Useful F# Functions and Constructs to Know
F# Function/Construct Number of occurrences in my sample solution
let 120
|> 50
lambda functions 42
Seq.map 14
match … with … 11
Seq.filter 7
seq { … } 5
Seq.forall 4
Seq.exists 3
Seq.isEmpty 3
yield 3
yield! 3
Option.None 2
Seq.append 2
Seq.concat 2
Seq.empty 2
Seq.length 2
Seq.max 2
Seq.toList 2
Seq.tryFind 2
IsNone 1
IsSome 1
List.filter 1
Map.find 1
Option.flatten 1
Option.isSome 1
Seq.min 1
Seq.sum 1
Set.contains 1
Set.map 1
Set.toSeq 1
String.concat 1
What to Submit
1. A 1-2 page PDF report discussing your experience and comparing the two approaches (F# pure functional and C# objectoriented imperative). Your comparison should include a discussion on the efficiency and effectiveness of the two
approaches. You should discuss which was easier to program, which code is easier to read, understand and maintain,
which is more concise and which produces more efficient code. Provide measures were applicable to support your claims.
2. A zip file containing your entire Visual Studio Solution folder.
You should work with the skeleton visual studio solution provided and make changes only to the following projects:
• FSharpModel
• CSharpWizard
• All occurrences of // TODO: Fixme comment should be replaced by an actual implementation.
• Extra helper functions and methods should be added as needed. Complex functions and methods should be
broken down into simpler functions. Ensure you use meaningful names for all functions, methods, parameters
and variables.
• Ideally, all 21412 unit tests should pass.
To reduce file size when submitting you should remove the following:
• .vs folder
• packages folder
• bin folders
• obj folders
• Visual Studio solution files except for CAB402StudyPlanner.sln
Everything remaining should be added to a compressed zip file with a name of the form n1234567.zip
Note: this must be a zip file, not a tar file, not a rar file, not an iso file, etc.

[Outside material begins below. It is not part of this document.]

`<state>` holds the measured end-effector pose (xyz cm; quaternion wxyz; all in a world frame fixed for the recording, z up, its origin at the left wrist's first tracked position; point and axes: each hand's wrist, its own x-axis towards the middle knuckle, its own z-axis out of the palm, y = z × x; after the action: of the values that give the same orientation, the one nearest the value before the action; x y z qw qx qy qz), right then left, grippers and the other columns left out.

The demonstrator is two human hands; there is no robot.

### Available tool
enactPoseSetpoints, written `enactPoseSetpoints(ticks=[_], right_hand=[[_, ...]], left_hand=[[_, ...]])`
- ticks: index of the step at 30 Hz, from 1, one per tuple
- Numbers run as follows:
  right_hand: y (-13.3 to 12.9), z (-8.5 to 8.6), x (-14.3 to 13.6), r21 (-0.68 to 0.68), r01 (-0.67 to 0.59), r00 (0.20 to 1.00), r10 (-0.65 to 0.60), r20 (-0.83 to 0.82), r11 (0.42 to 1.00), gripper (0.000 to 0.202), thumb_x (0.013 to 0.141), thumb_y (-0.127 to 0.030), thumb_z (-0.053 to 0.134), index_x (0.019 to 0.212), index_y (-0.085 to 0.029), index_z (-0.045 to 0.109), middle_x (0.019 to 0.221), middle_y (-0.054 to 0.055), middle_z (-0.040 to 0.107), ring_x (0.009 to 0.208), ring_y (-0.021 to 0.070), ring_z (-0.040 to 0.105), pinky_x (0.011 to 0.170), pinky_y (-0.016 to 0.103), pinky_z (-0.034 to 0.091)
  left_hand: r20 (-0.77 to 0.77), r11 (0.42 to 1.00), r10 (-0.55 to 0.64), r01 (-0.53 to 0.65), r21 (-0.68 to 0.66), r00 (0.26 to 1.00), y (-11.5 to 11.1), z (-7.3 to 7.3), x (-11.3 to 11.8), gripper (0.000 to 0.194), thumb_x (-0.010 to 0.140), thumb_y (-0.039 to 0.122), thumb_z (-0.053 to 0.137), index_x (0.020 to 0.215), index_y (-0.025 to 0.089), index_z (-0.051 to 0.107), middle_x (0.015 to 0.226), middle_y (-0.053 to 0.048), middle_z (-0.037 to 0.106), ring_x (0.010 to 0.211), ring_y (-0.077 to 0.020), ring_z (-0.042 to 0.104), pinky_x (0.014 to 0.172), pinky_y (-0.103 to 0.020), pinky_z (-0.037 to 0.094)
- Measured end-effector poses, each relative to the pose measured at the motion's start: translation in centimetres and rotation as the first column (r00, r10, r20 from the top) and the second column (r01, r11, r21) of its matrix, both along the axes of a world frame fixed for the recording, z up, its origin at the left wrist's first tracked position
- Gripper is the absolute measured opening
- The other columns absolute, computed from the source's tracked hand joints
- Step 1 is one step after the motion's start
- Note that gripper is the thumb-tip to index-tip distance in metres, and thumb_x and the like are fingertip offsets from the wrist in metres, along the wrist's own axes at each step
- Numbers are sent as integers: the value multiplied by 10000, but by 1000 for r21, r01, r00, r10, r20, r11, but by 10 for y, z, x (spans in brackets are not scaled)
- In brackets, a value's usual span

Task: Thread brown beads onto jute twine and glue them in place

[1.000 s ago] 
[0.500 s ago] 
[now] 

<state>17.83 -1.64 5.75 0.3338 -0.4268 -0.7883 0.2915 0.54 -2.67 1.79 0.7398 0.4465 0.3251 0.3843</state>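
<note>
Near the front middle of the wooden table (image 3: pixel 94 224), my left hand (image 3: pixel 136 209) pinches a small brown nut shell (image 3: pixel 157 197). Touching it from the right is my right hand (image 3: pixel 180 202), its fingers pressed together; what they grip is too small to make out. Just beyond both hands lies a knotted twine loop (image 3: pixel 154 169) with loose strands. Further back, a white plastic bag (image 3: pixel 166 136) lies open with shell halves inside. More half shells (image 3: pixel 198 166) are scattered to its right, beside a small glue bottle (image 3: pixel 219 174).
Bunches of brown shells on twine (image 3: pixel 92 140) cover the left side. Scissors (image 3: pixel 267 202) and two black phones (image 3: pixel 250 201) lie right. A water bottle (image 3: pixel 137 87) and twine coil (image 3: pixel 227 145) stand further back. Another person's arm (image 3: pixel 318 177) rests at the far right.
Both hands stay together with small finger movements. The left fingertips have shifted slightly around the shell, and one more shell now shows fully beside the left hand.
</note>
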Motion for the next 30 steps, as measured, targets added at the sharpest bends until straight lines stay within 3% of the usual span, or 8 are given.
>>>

When we mark your assignment we will:
1. Unzip your zip file
2. Double click on CAB402StudyPlanner.sln to open your solution in Visual Studio 2019
3. Perform a Rebuild Solution (this should cause any required packages to download as necessary).
4. Run all the unit tests via the Test Explorer Window
5. Start your WPFView application and test that it behaves as expected, trying both the Optimize (F#) and Optimize
(C#) commands for various study plans.
6. We will then browse your source code and assess it against the assessment criteria.